市場調査部エクスプレス オセアニア・レポート

2017/08/16 13:55乳製品価格が小幅下落。NZドルのさらなる重しになる可能性も!?

[レビュー]

16日東京時間の外国為替市場は、小動き。米ドル/円やクロス円は、おおむね昨日(15日)のNY終値水準での“もみ合い”となりました。豪州の4-6月期賃金価格指数が発表されたものの、市場予想通りの結果だったため、為替市場に大きな反応はみられませんでした。賃金価格指数は、前期比+0.5%、前年比+1.9%と、1-3月期に続いて過去最低の伸びを記録。賃金の伸びが依然として鈍いことが確認されました。


[これからの展開]

昨日(15日)、乳製品電子オークション(GDT)が開催されました。乳製品国際価格の指標であるGDT価格指数は1063と、前回8月1日の1067から小幅に低下しました。低下は2回連続です。
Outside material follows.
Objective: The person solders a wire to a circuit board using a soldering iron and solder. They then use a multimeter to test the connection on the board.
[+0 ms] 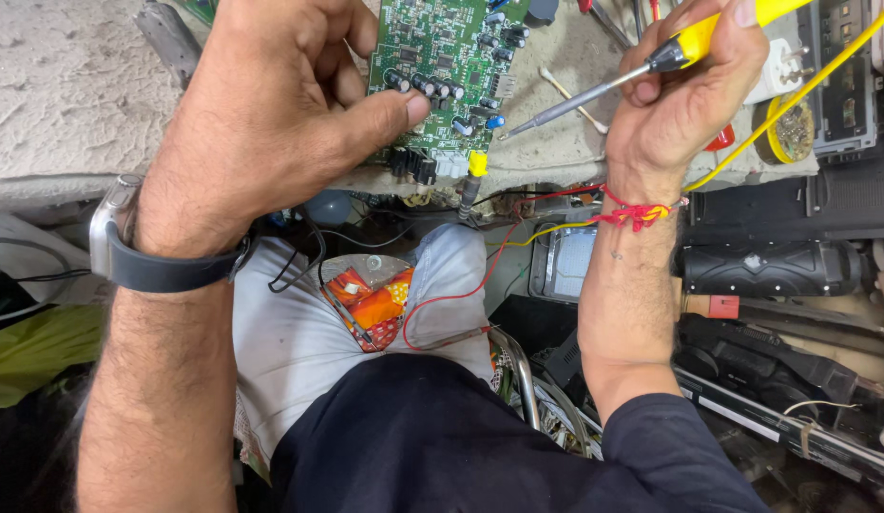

NZにおいて乳製品は最大の輸出品であり、その価格動向は経済に影響を与えます。そのため、GDT価格指数の下落は、NZ経済はもちろん、NZドルにとってもマイナス要因と考えられます。

GDT価格指数は、今回のオークションでわずかに低下したものの、依然として3年ぶりの高値圏を維持しています。そのため、今回の結果は、本来ならNZドルにとってそれほど大きなマイナス材料ではないはずです。

ただし、RBNZ(NZ準備銀行)が8月10日にNZドル高をけん制したことで、足もとのNZドルは下押し圧力が加わりやすい地合いです。こうした状況では、市場はNZドルのわずかなマイナス材料にも敏感に反応する可能性もあります。